**What the exercise asks:** Repeat the data exactly, please.

**Dataset extract:**
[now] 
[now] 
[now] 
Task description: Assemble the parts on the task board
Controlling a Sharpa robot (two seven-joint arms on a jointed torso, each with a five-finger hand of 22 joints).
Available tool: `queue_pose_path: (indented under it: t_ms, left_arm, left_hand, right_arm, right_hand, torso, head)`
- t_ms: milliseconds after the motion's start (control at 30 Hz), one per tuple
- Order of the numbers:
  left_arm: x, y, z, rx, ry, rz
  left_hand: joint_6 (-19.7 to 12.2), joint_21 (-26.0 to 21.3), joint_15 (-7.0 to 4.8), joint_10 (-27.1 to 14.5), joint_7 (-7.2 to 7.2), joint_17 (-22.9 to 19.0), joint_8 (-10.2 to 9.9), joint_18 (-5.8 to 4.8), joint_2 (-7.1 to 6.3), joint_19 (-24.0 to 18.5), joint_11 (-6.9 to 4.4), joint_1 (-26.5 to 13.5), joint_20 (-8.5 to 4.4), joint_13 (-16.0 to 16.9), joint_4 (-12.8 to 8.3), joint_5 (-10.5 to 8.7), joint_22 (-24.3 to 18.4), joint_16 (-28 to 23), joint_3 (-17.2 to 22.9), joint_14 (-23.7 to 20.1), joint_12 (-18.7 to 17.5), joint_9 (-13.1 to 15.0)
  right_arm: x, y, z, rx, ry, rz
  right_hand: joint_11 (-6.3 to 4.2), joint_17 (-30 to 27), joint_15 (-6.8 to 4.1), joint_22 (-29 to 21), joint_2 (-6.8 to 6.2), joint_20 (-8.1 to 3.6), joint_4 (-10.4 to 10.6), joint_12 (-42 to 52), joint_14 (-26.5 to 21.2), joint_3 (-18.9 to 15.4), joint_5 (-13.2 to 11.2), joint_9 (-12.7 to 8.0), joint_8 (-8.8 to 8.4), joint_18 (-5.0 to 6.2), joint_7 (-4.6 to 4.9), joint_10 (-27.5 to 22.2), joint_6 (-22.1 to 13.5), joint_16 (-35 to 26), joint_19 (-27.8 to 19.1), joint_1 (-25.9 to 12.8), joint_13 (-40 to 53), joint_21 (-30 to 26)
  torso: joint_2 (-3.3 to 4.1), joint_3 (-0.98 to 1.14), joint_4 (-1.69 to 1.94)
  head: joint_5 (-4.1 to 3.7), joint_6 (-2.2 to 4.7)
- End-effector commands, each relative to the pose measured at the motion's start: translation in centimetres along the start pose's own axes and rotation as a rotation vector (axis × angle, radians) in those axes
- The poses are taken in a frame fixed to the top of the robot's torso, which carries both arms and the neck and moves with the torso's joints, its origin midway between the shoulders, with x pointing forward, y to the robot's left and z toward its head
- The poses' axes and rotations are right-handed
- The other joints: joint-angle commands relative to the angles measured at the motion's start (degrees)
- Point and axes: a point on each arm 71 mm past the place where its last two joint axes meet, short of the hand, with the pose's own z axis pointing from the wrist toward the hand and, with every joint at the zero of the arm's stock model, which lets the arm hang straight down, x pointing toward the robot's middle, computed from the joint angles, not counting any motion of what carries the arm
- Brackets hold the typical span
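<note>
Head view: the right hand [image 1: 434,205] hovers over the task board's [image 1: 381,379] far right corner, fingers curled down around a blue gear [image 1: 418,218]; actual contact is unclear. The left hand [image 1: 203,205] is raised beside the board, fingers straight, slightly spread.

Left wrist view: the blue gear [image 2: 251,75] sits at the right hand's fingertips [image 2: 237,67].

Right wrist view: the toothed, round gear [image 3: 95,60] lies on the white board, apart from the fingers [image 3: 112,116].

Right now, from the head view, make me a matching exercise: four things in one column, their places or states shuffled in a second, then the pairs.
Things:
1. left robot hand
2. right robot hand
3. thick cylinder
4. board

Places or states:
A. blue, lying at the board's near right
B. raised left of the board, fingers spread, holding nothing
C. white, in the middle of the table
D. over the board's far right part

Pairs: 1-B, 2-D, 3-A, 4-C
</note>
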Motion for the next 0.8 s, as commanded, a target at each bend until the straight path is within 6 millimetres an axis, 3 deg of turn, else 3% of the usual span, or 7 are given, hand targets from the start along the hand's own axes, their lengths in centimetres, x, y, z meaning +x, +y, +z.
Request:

**Solved problem:**
[now] 
[now] 
[now] 
Task description: Assemble the parts on the task board
Controlling a Sharpa robot (two seven-joint arms on a jointed torso, each with a five-finger hand of 22 joints).
Available tool: `queue_pose_path: (indented under it: t_ms, left_arm, left_hand, right_arm, right_hand, torso, head)`
- t_ms: milliseconds after the motion's start (control at 30 Hz), one per tuple
- Order of the numbers:
  left_arm: x, y, z, rx, ry, rz
  left_hand: joint_6 (-19.7 to 12.2), joint_21 (-26.0 to 21.3), joint_15 (-7.0 to 4.8), joint_10 (-27.1 to 14.5), joint_7 (-7.2 to 7.2), joint_17 (-22.9 to 19.0), joint_8 (-10.2 to 9.9), joint_18 (-5.8 to 4.8), joint_2 (-7.1 to 6.3), joint_19 (-24.0 to 18.5), joint_11 (-6.9 to 4.4), joint_1 (-26.5 to 13.5), joint_20 (-8.5 to 4.4), joint_13 (-16.0 to 16.9), joint_4 (-12.8 to 8.3), joint_5 (-10.5 to 8.7), joint_22 (-24.3 to 18.4), joint_16 (-28 to 23), joint_3 (-17.2 to 22.9), joint_14 (-23.7 to 20.1), joint_12 (-18.7 to 17.5), joint_9 (-13.1 to 15.0)
  right_arm: x, y, z, rx, ry, rz
  right_hand: joint_11 (-6.3 to 4.2), joint_17 (-30 to 27), joint_15 (-6.8 to 4.1), joint_22 (-29 to 21), joint_2 (-6.8 to 6.2), joint_20 (-8.1 to 3.6), joint_4 (-10.4 to 10.6), joint_12 (-42 to 52), joint_14 (-26.5 to 21.2), joint_3 (-18.9 to 15.4), joint_5 (-13.2 to 11.2), joint_9 (-12.7 to 8.0), joint_8 (-8.8 to 8.4), joint_18 (-5.0 to 6.2), joint_7 (-4.6 to 4.9), joint_10 (-27.5 to 22.2), joint_6 (-22.1 to 13.5), joint_16 (-35 to 26), joint_19 (-27.8 to 19.1), joint_1 (-25.9 to 12.8), joint_13 (-40 to 53), joint_21 (-30 to 26)
  torso: joint_2 (-3.3 to 4.1), joint_3 (-0.98 to 1.14), joint_4 (-1.69 to 1.94)
  head: joint_5 (-4.1 to 3.7), joint_6 (-2.2 to 4.7)
- End-effector commands, each relative to the pose measured at the motion's start: translation in centimetres along the start pose's own axes and rotation as a rotation vector (axis × angle, radians) in those axes
- The poses are taken in a frame fixed to the top of the robot's torso, which carries both arms and the neck and moves with the torso's joints, its origin midway between the shoulders, with x pointing forward, y to the robot's left and z toward its head
- The poses' axes and rotations are right-handed
- The other joints: joint-angle commands relative to the angles measured at the motion's start (degrees)
- Point and axes: a point on each arm 71 mm past the place where its last two joint axes meet, short of the hand, with the pose's own z axis pointing from the wrist toward the hand and, with every joint at the zero of the arm's stock model, which lets the arm hang straight down, x pointing toward the robot's middle, computed from the joint angles, not counting any motion of what carries the arm
- Brackets hold the typical span
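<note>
Head view: the right hand [image 1: 434,205] hovers over the task board's [image 1: 381,379] far right corner, fingers curled down around a blue gear [image 1: 418,218]; actual contact is unclear. The left hand [image 1: 203,205] is raised beside the board, fingers straight, slightly spread.

Left wrist view: the blue gear [image 2: 251,75] sits at the right hand's fingertips [image 2: 237,67].

Right wrist view: the toothed, round gear [image 3: 95,60] lies on the white board, apart from the fingers [image 3: 112,116].

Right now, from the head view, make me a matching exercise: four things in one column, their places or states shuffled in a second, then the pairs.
Things:
1. left robot hand
2. right robot hand
3. thick cylinder
4. board

Places or states:
A. blue, lying at the board's near right
B. raised left of the board, fingers spread, holding nothing
C. white, in the middle of the table
D. over the board's far right part

Pairs: 1-B, 2-D, 3-A, 4-C
</note>
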Motion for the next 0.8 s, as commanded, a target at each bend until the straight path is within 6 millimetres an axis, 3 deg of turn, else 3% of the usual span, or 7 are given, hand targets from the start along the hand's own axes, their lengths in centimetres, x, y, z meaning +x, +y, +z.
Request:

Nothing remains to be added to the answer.